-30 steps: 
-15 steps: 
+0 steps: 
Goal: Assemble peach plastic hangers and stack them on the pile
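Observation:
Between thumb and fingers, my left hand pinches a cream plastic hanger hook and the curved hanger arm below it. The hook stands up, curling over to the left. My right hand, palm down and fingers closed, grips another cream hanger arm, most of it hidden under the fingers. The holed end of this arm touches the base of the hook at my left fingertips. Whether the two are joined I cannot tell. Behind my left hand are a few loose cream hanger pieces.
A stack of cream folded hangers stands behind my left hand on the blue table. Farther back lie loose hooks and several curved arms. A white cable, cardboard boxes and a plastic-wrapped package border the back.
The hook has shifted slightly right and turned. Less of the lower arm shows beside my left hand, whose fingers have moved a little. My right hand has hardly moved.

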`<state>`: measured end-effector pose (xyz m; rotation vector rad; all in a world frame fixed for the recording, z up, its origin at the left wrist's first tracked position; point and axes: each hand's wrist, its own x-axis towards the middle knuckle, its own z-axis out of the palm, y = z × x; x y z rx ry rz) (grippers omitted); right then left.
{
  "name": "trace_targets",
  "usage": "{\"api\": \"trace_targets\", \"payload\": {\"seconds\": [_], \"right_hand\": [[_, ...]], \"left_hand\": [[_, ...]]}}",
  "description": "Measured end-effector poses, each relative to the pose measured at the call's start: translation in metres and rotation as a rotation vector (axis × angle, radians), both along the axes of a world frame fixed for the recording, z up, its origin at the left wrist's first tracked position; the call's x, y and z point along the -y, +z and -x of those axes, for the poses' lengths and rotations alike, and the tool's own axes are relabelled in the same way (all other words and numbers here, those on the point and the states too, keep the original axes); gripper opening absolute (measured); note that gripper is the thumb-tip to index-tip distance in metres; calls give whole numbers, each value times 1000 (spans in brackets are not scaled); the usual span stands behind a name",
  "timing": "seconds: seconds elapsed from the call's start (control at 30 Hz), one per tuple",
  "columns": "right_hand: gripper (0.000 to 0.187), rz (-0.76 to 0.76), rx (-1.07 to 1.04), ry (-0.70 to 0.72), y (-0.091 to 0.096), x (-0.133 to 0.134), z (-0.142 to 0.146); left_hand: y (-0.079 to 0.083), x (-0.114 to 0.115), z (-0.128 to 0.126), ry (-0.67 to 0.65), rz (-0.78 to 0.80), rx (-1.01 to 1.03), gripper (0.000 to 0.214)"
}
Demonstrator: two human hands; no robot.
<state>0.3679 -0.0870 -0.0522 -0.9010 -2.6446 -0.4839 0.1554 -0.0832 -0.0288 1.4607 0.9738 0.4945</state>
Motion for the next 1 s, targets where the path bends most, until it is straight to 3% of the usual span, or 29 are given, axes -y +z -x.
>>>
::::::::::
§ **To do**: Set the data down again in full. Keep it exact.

§ **Your response**:
-30 steps: 
-15 steps: 
+0 steps: 
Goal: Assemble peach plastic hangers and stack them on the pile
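Observation:
Between thumb and fingers, my left hand pinches a cream plastic hanger hook and the curved hanger arm below it. The hook stands up, curling over to the left. My right hand, palm down and fingers closed, grips another cream hanger arm, most of it hidden under the fingers. The holed end of this arm touches the base of the hook at my left fingertips. Whether the two are joined I cannot tell. Behind my left hand are a few loose cream hanger pieces.
A stack of cream folded hangers stands behind my left hand on the blue table. Farther back lie loose hooks and several curved arms. A white cable, cardboard boxes and a plastic-wrapped package border the back.
The hook has shifted slightly right and turned. Less of the lower arm shows beside my left hand, whose fingers have moved a little. My right hand has hardly moved.
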
`<state>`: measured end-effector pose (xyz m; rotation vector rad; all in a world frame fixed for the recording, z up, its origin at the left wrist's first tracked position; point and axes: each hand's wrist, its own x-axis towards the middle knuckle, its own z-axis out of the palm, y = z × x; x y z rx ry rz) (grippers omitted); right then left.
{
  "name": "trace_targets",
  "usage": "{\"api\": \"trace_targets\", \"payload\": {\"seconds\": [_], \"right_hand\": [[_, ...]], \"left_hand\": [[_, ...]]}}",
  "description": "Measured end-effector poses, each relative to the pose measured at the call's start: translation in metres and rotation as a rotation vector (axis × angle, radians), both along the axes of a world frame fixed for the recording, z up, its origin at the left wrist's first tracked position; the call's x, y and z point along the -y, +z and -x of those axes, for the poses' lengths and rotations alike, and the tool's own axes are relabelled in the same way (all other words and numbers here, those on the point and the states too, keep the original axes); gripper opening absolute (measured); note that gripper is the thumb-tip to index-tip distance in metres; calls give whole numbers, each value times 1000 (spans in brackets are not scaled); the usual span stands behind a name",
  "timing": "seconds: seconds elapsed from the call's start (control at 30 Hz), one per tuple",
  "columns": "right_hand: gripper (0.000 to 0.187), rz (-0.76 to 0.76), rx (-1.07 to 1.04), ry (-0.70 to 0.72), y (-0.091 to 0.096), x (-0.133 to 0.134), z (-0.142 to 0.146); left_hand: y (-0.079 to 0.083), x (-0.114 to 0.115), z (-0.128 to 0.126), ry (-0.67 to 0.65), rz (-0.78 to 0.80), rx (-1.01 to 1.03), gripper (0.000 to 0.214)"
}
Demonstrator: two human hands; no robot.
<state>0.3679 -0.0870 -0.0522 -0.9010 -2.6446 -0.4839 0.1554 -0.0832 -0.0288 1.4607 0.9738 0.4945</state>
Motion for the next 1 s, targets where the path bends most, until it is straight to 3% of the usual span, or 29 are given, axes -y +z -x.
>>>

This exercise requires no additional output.